L’hormonothérapie peut être utilisée avant ou après une intervention chirurgicale ou d’autres traitements afin de réduire les risques de récidive du cancer. Si le cancer s’est déjà propagé, l’hormonothérapie peut diminuer et le contrôler.

Les traitements qui peuvent être utilisés dans le cadre de l’hormonothérapie sont les suivants:

  1. Les médicaments empêchant les hormones de se fixer aux cellules cancéreuses (modulateurs sélectifs des récepteurs d’œstrogènes)
  2. Les médicaments minimisant la capacité de l’organisme de fabriquer des œstrogènes après la ménopause (inhibiteurs de l’aromatase)
  3. La chirurgie ou médicaments pour arrêter la production d’hormones dans les ovaires

Les effets secondaires de l’hormonothérapie dépendent de votre traitement spécifique, mais peuvent inclure des bouffées de chaleur, des sueurs nocturnes et une sécheresse vaginale. Les effets secondaires plus graves comprennent un risque d’amincissement des os et de formation de caillots sanguins.

 

Médicaments de thérapie ciblés

Médicaments de thérapie ciblésLes traitements médicamenteux ciblés s’attaquent à des anomalies spécifiques au sein des cellules cancéreuses. Par exemple, plusieurs médicaments de thérapie ciblée se concentrent sur une protéine que certaines cellules cancéreuses du sein surproduisent, appelée récepteur 2 du facteur de croissance épidermique humain (HER2).
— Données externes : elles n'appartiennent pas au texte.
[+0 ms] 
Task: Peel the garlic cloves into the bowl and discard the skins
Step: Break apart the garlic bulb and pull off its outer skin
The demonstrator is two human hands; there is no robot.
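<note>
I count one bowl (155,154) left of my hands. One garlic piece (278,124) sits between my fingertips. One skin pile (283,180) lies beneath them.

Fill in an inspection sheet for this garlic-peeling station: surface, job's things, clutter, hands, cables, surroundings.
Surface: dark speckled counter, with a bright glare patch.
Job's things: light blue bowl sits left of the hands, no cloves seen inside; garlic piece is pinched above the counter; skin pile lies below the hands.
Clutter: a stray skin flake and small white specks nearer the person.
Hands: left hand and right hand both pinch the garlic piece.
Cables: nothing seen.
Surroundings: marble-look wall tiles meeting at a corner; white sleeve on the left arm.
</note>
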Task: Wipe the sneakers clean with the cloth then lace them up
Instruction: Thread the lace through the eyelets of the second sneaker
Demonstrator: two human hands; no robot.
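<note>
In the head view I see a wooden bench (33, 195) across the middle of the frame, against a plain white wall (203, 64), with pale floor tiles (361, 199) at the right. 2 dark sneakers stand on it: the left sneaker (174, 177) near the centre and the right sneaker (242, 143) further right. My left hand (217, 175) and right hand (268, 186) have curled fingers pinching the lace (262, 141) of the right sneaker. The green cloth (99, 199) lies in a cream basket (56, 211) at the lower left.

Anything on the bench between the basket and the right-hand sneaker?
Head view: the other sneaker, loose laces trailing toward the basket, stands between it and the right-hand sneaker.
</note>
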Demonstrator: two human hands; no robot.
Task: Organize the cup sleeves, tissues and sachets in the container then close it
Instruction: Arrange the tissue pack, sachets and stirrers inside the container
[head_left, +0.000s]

Cette protéine aide les cellules cancéreuses du sein à se développer et à survivre. En ciblant les cellules qui produisent trop de HER2, les médicaments peuvent endommager les cellules cancéreuses tout en épargnant les cellules saines.

Il existe des médicaments thérapeutiques ciblés qui se concentrent sur d’autres anomalies au sein des cellules cancéreuses. Et la thérapie ciblée est un domaine actif de la recherche sur le cancer.

Vos cellules cancéreuses peuvent être testées pour voir si vous pourriez bénéficier de médicaments de thérapie ciblée. Certains médicaments sont utilisés après une opération pour réduire le risque de récidive du cancer. D’autres sont utilisés dans les cas de cancer du sein avancé pour ralentir la croissance de la tumeur.

L’immunothérapie utilise votre système immunitaire pour combattre le cancer. Le système immunitaire de votre corps qui lutte contre la maladie peut ne pas attaquer votre cancer parce que les cellules cancéreuses produisent des protéines qui aveuglent les cellules du système immunitaire. L’immunothérapie agit en interférant avec ce processus.

L’immunothérapie peut être une option si vous avez un cancer du sein triple négatif, ce qui signifie que les cellules cancéreuses n’ont pas de récepteurs pour l’œstrogène, la progestérone ou HER2. Dans le cas du cancer du sein triple négatif, l’immunothérapie est combinée à la chimiothérapie pour traiter le cancer avancé qui s’est propagé à d’autres parties du corps.

 

 

Soins de soutien (soins palliatifs)

Les soins palliatifs sont des soins médicaux spécialisés qui visent à soulager la douleur et les autres symptômes d’une maladie grave. Les spécialistes des soins palliatifs travaillent avec vous, votre famille et vos autres médecins pour vous apporter un soutien supplémentaire qui complète les soins que vous recevez. Les soins palliatifs peuvent être utilisés pendant que vous subissez d’autres traitements agressifs, tels que la chirurgie, la chimiothérapie ou la radiothérapie.

Lorsque les soins palliatifs sont utilisés en même temps que tous les autres traitements appropriés, les personnes atteintes d’un cancer peuvent se sentir mieux et vivre plus longtemps.

Les soins palliatifs sont dispensés par une équipe de médecins, d’infirmières et d’autres professionnels spécialement formés. Les équipes de soins palliatifs visent à améliorer la qualité de vie des personnes atteintes de cancer et de leur famille. Cette forme de soins est proposée parallèlement aux traitements curatifs ou autres que vous pourriez recevoir.